__What to do__
Reproduce the lines of the material exactly, excluding every image.

__Raw data__

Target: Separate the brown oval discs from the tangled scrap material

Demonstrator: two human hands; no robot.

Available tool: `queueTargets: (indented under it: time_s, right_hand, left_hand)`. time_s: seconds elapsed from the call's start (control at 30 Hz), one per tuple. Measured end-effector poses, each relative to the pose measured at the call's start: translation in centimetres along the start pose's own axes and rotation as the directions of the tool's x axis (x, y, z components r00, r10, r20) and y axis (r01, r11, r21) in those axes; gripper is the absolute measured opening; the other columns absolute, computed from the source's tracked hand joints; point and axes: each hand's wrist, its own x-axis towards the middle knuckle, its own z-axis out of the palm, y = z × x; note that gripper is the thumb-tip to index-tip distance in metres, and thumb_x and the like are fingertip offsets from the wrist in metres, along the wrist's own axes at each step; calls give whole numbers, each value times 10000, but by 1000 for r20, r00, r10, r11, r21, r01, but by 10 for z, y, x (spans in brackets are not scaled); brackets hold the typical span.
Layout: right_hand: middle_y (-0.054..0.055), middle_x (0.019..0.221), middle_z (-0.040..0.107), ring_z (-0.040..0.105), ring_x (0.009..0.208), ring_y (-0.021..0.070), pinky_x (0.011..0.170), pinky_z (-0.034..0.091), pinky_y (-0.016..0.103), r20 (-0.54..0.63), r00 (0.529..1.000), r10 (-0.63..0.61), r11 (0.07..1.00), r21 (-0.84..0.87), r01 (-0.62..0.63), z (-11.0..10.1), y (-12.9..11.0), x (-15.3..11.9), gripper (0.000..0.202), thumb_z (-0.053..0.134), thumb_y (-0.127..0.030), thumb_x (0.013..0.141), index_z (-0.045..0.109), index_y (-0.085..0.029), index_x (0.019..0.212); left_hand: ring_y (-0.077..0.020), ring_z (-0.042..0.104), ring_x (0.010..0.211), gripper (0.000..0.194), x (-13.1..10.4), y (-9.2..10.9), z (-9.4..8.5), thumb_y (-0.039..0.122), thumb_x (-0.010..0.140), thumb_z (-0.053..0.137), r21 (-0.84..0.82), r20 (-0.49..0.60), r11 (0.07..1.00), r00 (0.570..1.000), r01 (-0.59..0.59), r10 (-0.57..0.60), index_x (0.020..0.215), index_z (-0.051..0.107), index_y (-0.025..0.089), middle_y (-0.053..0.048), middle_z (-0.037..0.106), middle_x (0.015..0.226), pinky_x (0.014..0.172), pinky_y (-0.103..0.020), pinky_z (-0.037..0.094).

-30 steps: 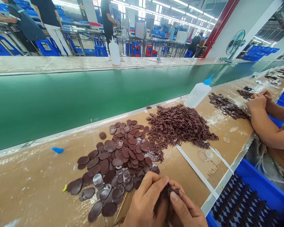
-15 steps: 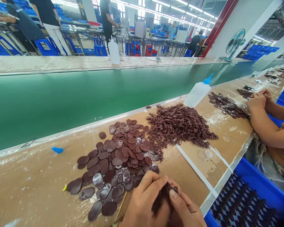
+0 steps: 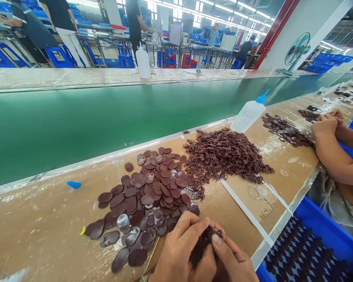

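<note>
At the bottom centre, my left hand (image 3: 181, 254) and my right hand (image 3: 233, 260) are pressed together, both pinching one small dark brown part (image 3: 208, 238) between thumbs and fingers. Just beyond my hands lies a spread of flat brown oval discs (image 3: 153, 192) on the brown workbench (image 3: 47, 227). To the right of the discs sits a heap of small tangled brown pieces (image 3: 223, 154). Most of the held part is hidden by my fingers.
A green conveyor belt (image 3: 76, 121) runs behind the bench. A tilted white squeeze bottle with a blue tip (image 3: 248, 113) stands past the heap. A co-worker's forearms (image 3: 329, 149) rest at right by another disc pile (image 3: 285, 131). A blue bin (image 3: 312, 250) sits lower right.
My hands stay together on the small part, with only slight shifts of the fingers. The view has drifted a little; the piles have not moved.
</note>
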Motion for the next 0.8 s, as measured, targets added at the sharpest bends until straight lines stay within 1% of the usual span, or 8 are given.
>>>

__Response area__
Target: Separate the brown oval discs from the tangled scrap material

Demonstrator: two human hands; no robot.

Available tool: `queueTargets: (indented under it: time_s, right_hand, left_hand)`. time_s: seconds elapsed from the call's start (control at 30 Hz), one per tuple. Measured end-effector poses, each relative to the pose measured at the call's start: translation in centimetres along the start pose's own axes and rotation as the directions of the tool's x axis (x, y, z components r00, r10, r20) and y axis (r01, r11, r21) in those axes; gripper is the absolute measured opening; the other columns absolute, computed from the source's tracked hand joints; point and axes: each hand's wrist, its own x-axis towards the middle knuckle, its own z-axis out of the palm, y = z × x; note that gripper is the thumb-tip to index-tip distance in metres, and thumb_x and the like are fingertip offsets from the wrist in metres, along the wrist's own axes at each step; calls give whole numbers, each value times 10000, but by 1000 for r20, r00, r10, r11, r21, r01, but by 10 for z, y, x (spans in brackets are not scaled); brackets hold the typical span.
Layout: right_hand: middle_y (-0.054..0.055), middle_x (0.019..0.221), middle_z (-0.040..0.107), ring_z (-0.040..0.105), ring_x (0.009..0.208), ring_y (-0.021..0.070), pinky_x (0.011..0.170), pinky_z (-0.034..0.091), pinky_y (-0.016..0.103), r20 (-0.54..0.63), r00 (0.529..1.000), r10 (-0.63..0.61), r11 (0.07..1.00), r21 (-0.84..0.87), r01 (-0.62..0.63), z (-11.0..10.1), y (-12.9..11.0), x (-15.3..11.9), gripper (0.000..0.202), thumb_z (-0.053..0.134), thumb_y (-0.127..0.030), thumb_x (0.013..0.141), index_z (-0.045..0.109), index_y (-0.085..0.029), index_x (0.019..0.212); left_hand: ring_y (-0.077..0.020), ring_z (-0.042..0.104), ring_x (0.010..0.211), gripper (0.000..0.194), x (-13.1..10.4), y (-9.2..10.9), z (-9.4..8.5), thumb_y (-0.039..0.122), thumb_x (-0.010..0.140), thumb_z (-0.053..0.137), r21 (-0.84..0.82), r20 (-0.49..0.60), r11 (0.07..1.00), r00 (0.570..1.000), r01 (-0.59..0.59), r10 (-0.57..0.60), index_x (0.020..0.215), index_z (-0.051..0.107), index_y (-0.025..0.089), middle_y (-0.053..0.048), middle_z (-0.037..0.106), middle_x (0.015..0.226), pinky_x (0.014..0.172), pinky_y (-0.103..0.020), pinky_z (-0.037..0.094).

-30 steps: 
-15 steps: 
+0 steps: 

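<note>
At the bottom centre, my left hand (image 3: 181, 254) and my right hand (image 3: 233, 260) are pressed together, both pinching one small dark brown part (image 3: 208, 238) between thumbs and fingers. Just beyond my hands lies a spread of flat brown oval discs (image 3: 153, 192) on the brown workbench (image 3: 47, 227). To the right of the discs sits a heap of small tangled brown pieces (image 3: 223, 154). Most of the held part is hidden by my fingers.
A green conveyor belt (image 3: 76, 121) runs behind the bench. A tilted white squeeze bottle with a blue tip (image 3: 248, 113) stands past the heap. A co-worker's forearms (image 3: 329, 149) rest at right by another disc pile (image 3: 285, 131). A blue bin (image 3: 312, 250) sits lower right.
My hands stay together on the small part, with only slight shifts of the fingers. The view has drifted a little; the piles have not moved.
</note>
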Motion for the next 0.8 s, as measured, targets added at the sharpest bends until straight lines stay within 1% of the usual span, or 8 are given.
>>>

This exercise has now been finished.